PL: I don’t think “earned first” or even “paid first” is the right way to look at it, because the power ultimately ends up in the idea—and the idea can come from anywhere. To illustrate, look at our 2021 “Inside Moves” campaign. It was mostly a television commercial about the women on our leadership team. It was sparked by an insight that turned into an idea that became a terrific television commercial. It was, in fact, such a terrific commercial that we wondered among ourselves if maybe we had captured lightning in a bottle with it. Even so, we didn't then contact a bunch of journalists and say, "Hey, go look at our TV spot about how our women leadership team is driving industry support for women’s and girls’ sports." Instead, we repurposed the commercial’s content to create individual profiles of each of the featured executives which we then pushed through our social channels before further repurposing into an internal communication to employees.

In contrast, consider what we did last year with the NCAA Women's Basketball Tournament. A video somebody else did to show the disparity between the men's weight room and the women's weight room at the Final Four went viral. I happened to see that video, which prompted me to email our head of marketing and ask whether we should do something about this, given that DICK’S Sporting Goods sells weights. I sent that email at midnight, which led to a 7 a.m. conference call, which led to a call later that same day to all our stores in San Antonio, the outcome of which was a decision to load up our trucks and bring some weights over to the Alamodome and offer them additional weights for the weight room.

It was an incredible moment that let the NCAA know we’re here for the women's basketball community. The NCAA ultimately decided they didn't need our weights, but just being able to put together the response that we did to a high-visibility problem completely energized our San Antonio teammates and got us coverage in USA Today and on NBC’s Today Show. It also became an intense social media story that grew and grew and grew. And remember, this entire ball got rolling because we asked and addressed the question of how we could add value to the community.


PD: DICK’S Sporting Goods waded into a hot-button cultural, societal conversation—the gun reform issue that followed the Parkland, Florida school shooting. And there have been other conversations too. How do you decide when—and to what extent—to engage in these conversations?

PL: With the Parkland shooting, we were guided by passion. After that tragedy, we felt it was time for us to stop selling firearms. But there was disagreement about how to proceed with that move. Some felt we should stop selling guns but not talk about it publicly. Others felt, no, we must talk about it publicly. Eventually, the side that wanted to talk about it prevailed, although on the day we publicly announced our decision we ended up committing to doing only three interviews—NBC’s Nightly News, CNN, and ABC’s Good Morning, America.
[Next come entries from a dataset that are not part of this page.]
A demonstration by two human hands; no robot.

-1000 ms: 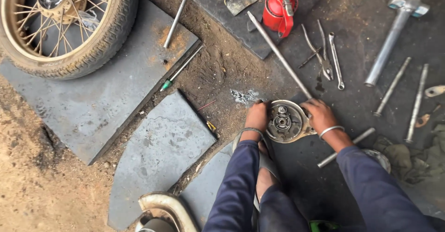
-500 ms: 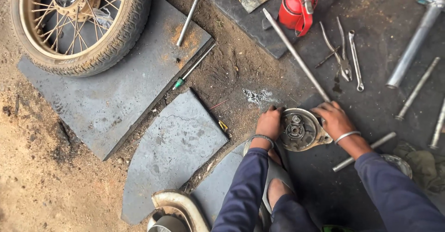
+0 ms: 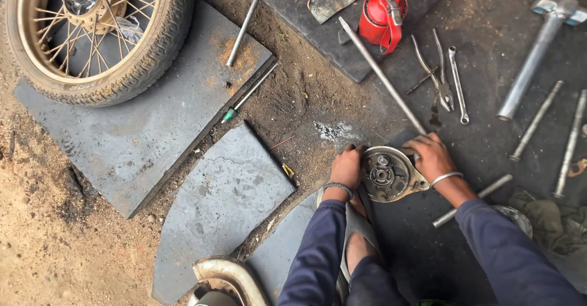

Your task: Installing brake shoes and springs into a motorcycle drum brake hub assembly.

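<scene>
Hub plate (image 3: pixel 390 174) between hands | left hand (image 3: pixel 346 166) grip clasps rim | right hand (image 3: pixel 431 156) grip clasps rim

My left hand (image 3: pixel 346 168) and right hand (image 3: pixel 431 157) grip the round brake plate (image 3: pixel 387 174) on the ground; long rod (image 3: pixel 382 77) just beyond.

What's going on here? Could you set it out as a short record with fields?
Place: dirt ground with grey stone slabs
Left hand: grips the left edge of the round metal hub plate
Right hand: grips the plate's right edge, by the end of a long rod
Plate: lies flat, inner parts facing up
Above the hands: red oil can, pliers, spanner
Right side: several metal rods
Top left: spoked wheel with tyre
Near slabs: green-handled screwdriver
</scene>
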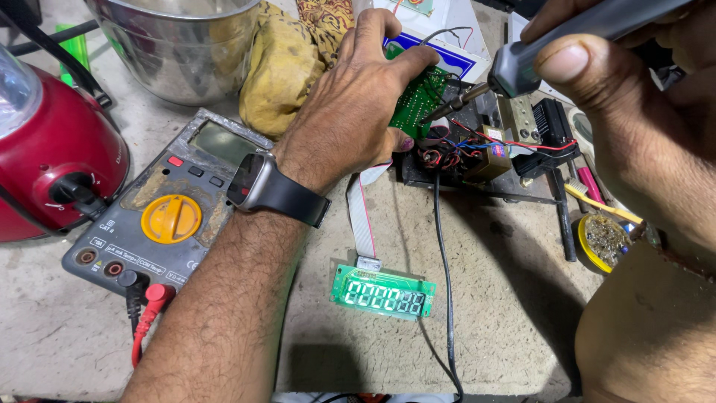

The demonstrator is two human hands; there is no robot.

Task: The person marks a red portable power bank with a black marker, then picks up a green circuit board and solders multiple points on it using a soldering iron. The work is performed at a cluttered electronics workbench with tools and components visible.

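On a dusty worktop, hands grip: left hand a circuit board, right hand a soldering iron.

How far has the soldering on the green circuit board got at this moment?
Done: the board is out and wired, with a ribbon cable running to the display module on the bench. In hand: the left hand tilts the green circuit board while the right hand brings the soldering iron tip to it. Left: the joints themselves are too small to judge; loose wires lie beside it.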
Prior to making the decision to get out of the gun-selling business, we came to terms with the fact that we would be entering a challenging public debate and that not everybody would be happy about our decision. It alienated some customers and cost us about $250 million in lost revenue. Still, it was a decision made by unanimous agreement, one we would do again if it were possible to go back in time knowing what we know now.
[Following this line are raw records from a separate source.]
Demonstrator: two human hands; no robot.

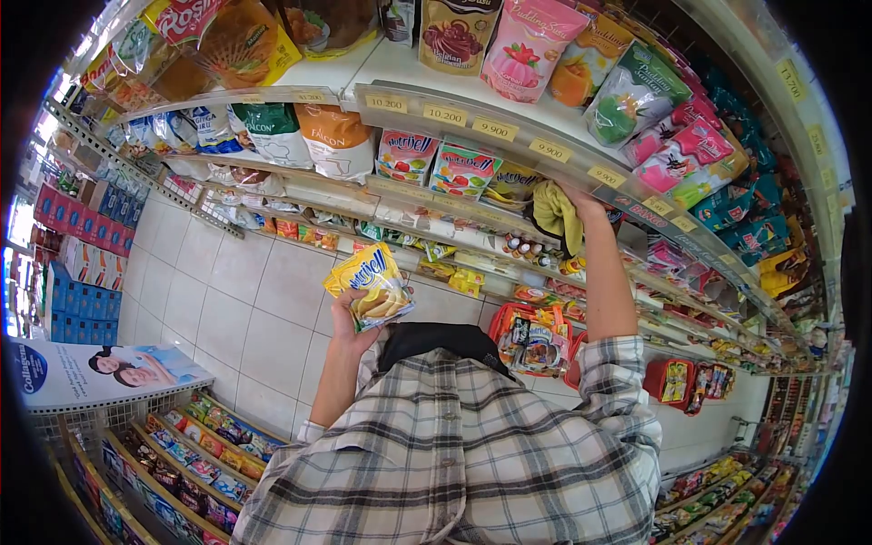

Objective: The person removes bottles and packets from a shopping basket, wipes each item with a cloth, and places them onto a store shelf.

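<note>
A shop aisle seen from above, with white shelves [509, 136] running across the top, edged with yellow price tags [495, 129]. The top shelf holds standing pouches: a brown chocolate pouch [457, 34], a pink pudding pouch [527, 45] and a green and white pouch [633, 94]. Below hang a green Falcon bag [272, 132] and an orange Falcon bag [336, 138]. A red basket [536, 338] of small packets sits on a lower shelf. The floor is pale square tile [236, 309]. At left stand stacked blue boxes [84, 302], and a wire rack [163, 454] of colourful packets.
</note>
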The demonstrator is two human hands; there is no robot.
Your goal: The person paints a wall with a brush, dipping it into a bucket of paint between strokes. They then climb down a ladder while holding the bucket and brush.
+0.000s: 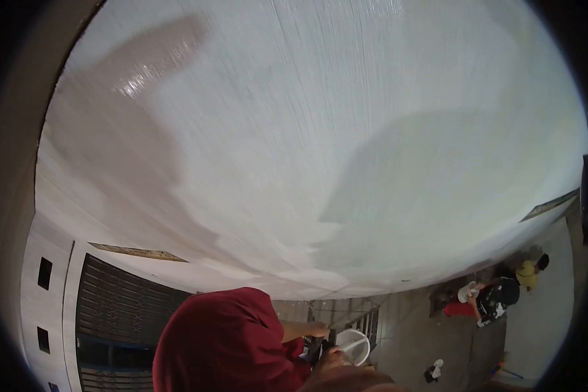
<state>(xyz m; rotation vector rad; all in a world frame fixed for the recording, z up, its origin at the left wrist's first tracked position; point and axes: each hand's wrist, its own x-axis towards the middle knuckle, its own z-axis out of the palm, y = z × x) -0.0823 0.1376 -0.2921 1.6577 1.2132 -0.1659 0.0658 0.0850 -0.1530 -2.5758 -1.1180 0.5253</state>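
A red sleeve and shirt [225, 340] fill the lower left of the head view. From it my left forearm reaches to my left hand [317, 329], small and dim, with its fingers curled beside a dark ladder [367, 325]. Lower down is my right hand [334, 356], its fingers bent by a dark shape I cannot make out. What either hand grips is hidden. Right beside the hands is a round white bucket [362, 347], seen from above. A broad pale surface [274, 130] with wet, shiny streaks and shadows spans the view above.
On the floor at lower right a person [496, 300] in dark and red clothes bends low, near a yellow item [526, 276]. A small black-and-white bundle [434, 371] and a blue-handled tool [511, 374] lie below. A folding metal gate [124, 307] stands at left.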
When it comes to opportunities for other societal conversations, we are much more circumspect. We don't believe we have all the answers, so we don't jump into a lot of issues. We stay out of those we lack the expertise to discuss. We might have a strong position about an issue internally, but to comment on it externally might not be something we can do because we’re not really experts or super-knowledgeable about it.


PD: What are the skills—and the mindsets—that you’d encourage people to develop if they aspire to be communicators with a seat at the table?

PL: One skill I recommend people develop is the art of writing. You must be able to communicate with utmost professionalism. For example, when I meet with our board or our CEO, I usually prepare a succinctly-written brief of what I want to talk about—the topics and facts the decision-makers need to know, the decisions they need to make.

It’s also essential to build a network made up of deep, meaningful, personal relationships. This is massively important in communications. It's important across the board, but especially in our discipline. You can't rely on just email and online platforms. You must have actual relationships because then you’ll be able to say to your company teammates things like “I think your idea could get us some airtime at Good Morning, America—a friend of mine is a producer there; let me ask them if they think so too.”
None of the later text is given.